Carbon Fibre-Reinforced Concrete Offers Innovative Solutions for Civil Engineering
Illuminated pavilions on campus demonstrate the use of curved shell structures made of carbon fibre-reinforced concrete, a project of the Lightweight Construction Research Group at the TU Chemnitz
Concrete which is reinforced with textiles instead of steel combines many advantages: it saves raw materials, has high potential for lightweight construction, and can thus be used in innovative ways. Reinforcing fabrics such as carbon do not rust and thus have a longer lifespan. They make it possible to design lighter concrete layers and more delicate construction components. “In order to use fabric-reinforced concrete slabs as thin, load-bearing structures – for example as curved shells – we needed new solutions as far as composition and manufacturing were concerned,” says Dr Sandra Gelbrich, head of the research group “Lightweight Constructions in Civil Engineering“ in the Department for Lightweight Structures and Polymer Technology at the Technische Universität Chemnitz. The scientists at the TU Chemnitz have developed fibre-reinforced concrete shells, containing high-strength fine-grained concrete and carbon reinforcement. The results are free-formed prototype buildings in shell construction.

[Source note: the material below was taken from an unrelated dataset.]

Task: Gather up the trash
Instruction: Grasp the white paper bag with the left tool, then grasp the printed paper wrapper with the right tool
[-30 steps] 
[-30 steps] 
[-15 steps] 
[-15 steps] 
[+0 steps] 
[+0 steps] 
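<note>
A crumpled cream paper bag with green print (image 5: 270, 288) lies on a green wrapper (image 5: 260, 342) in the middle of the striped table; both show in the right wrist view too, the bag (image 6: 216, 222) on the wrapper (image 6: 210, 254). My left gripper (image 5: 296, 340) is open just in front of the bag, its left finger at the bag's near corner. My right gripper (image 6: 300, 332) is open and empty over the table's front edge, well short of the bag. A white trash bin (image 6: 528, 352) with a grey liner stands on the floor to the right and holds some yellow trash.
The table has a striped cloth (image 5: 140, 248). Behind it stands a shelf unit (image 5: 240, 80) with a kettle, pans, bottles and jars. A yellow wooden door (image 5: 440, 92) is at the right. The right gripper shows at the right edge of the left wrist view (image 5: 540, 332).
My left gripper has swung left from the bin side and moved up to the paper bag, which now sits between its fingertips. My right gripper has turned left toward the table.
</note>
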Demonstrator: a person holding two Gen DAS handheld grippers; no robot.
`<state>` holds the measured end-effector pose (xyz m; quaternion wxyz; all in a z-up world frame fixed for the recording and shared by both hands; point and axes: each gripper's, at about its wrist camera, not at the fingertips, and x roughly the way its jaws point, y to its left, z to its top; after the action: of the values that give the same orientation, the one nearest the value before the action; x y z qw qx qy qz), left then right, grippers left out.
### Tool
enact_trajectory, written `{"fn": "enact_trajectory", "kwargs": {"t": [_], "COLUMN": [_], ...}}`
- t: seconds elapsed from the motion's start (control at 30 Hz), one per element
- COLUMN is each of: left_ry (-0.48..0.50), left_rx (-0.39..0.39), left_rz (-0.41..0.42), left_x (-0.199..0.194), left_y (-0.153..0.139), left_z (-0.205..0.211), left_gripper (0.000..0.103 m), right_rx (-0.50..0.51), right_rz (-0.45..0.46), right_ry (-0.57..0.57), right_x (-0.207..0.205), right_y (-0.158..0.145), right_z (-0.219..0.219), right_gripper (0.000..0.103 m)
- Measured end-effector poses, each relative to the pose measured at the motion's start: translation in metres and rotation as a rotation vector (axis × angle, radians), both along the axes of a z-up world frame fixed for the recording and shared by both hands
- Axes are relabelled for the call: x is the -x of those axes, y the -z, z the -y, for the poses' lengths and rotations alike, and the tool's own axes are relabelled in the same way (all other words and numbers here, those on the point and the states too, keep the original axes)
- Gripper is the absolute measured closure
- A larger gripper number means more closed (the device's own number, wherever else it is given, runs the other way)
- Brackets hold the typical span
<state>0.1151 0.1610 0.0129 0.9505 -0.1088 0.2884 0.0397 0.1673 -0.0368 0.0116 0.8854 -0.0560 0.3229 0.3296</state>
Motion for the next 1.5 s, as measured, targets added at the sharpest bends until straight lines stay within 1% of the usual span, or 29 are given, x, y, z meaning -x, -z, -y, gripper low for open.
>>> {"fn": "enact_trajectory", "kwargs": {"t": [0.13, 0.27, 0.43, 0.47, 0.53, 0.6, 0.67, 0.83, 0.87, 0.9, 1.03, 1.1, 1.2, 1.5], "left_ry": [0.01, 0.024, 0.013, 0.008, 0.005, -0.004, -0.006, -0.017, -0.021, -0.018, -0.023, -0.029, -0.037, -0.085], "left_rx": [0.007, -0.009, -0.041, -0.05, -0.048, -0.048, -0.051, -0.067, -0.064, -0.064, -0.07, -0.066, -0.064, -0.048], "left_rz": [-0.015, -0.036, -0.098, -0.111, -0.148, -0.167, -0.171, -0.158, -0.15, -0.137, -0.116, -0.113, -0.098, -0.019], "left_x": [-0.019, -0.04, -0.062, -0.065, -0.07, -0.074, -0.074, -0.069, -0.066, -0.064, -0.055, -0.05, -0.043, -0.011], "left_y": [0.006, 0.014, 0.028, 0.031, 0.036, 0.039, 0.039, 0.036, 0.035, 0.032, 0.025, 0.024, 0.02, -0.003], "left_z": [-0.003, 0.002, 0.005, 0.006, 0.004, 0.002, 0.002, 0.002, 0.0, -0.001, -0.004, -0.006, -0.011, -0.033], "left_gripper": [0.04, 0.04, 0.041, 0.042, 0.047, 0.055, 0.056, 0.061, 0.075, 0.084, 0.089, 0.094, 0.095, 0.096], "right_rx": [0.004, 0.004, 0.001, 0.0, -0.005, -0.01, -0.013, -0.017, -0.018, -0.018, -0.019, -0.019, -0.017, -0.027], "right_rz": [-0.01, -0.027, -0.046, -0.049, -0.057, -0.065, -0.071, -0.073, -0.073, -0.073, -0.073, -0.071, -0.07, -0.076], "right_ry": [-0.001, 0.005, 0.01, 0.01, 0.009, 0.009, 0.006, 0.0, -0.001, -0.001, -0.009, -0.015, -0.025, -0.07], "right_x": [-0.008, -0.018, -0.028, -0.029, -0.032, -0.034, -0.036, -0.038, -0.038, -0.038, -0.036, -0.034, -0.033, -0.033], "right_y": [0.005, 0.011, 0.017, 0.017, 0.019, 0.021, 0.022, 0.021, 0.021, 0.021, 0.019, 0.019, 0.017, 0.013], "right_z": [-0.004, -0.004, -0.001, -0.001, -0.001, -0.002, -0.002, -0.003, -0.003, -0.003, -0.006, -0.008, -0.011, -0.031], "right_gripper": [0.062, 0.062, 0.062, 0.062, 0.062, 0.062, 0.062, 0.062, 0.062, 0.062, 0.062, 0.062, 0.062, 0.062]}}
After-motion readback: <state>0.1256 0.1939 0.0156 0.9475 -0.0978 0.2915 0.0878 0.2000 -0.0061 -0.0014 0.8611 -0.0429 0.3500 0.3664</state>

The researchers have manufactured the thin-walled carbon fibre-reinforced concrete shells by means of a flexible formwork system made of glass-fibre reinforced plastic (GFRP). Therefore they firstly coated and preformed the textile reinforcement structures with resin and afterwards concreted the shells with integrated fibres. “GFRP formwork systems allow not only an efficient production of curved textile-reinforced concrete elements, but also the processing of excellent concrete qualities,” says Dr Gelbrich and adds: “We have developed new polymer-based positioning instruments in order to integrate the textile reinforcement in a way that it can optimally cope with the load.” As prototype buildings the scientists have erected research pavilions made of carbon fibre-reinforced concrete on the campus of the TU Chemnitz. “A highlight there is the integrated LED lighting, which is controlled by sewn touch sensors in the shape of a hand,” emphasizes Gelbrich.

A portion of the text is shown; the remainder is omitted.